I'm very fond of the basic shape – I like the cool simplicity of a light-colored prism, and contrast it in my mind with a riot of woolly and painted-wood color on the ground plane with bedcoverings, rugs, cushions and trunks.

I'd found this Regia Anglorum site on getelds – an intriguing design, and one found in drawings of the pre-Norman period.  They show it with one side lifted here, but you can also stake that side down, and open either end of that opening, by using half the bell as a door.  Very efficient space-wise.

Tent_small

This page quotes the Uttrecht Psalter (9thc) and the Harley Psalter (early 11thc, so still pre-1066), with these drawings.

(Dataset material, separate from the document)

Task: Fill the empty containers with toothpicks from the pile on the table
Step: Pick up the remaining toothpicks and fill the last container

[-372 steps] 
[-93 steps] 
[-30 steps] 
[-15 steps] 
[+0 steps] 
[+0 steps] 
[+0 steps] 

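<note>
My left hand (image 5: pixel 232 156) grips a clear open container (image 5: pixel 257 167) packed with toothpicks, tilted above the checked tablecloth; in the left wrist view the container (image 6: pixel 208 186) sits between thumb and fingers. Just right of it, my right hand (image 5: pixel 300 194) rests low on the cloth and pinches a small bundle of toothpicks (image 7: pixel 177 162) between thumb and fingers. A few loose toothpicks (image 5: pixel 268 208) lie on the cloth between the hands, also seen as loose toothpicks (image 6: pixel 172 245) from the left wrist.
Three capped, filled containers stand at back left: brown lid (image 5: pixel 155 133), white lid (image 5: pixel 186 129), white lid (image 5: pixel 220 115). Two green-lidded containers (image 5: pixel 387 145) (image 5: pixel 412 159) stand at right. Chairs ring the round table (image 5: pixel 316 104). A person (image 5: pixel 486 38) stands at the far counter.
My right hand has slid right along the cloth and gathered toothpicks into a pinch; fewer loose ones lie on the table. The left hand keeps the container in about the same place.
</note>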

UttrechtPsalm119Folio71Verso

Uttrecht Psalter

HarleyPsalm27a HarleyPsalm27b

Harley Psalter

Magnunnur's wool, handsewn geteld really inspired me to think wool.  I was just looking for geteld shapes and patterns, trying to learn more about the typology, when I stumbled upon this great writeup of her experimentations.  And it occurred to me – duh, wool is period!  Cotton canvas is not.  Is this game about experimenting with the real stuff or not?

So, last time at Sir's Fabrics, I found a heavy bisque wool fabric called coating, 2/2 twill, one side brushed, 60" wide, for an insanely cheap price, and bought the rest of the roll, which turned out to be 22 yards.  Trigonometry is telling me that ought to be plenty for a wedge basic shape with an 8' high ridgepole, but I wasn't sure if that was a big enough tent…someday I'd like to house two people, one of whom might have a pile of armor…  (Ever the optimist.)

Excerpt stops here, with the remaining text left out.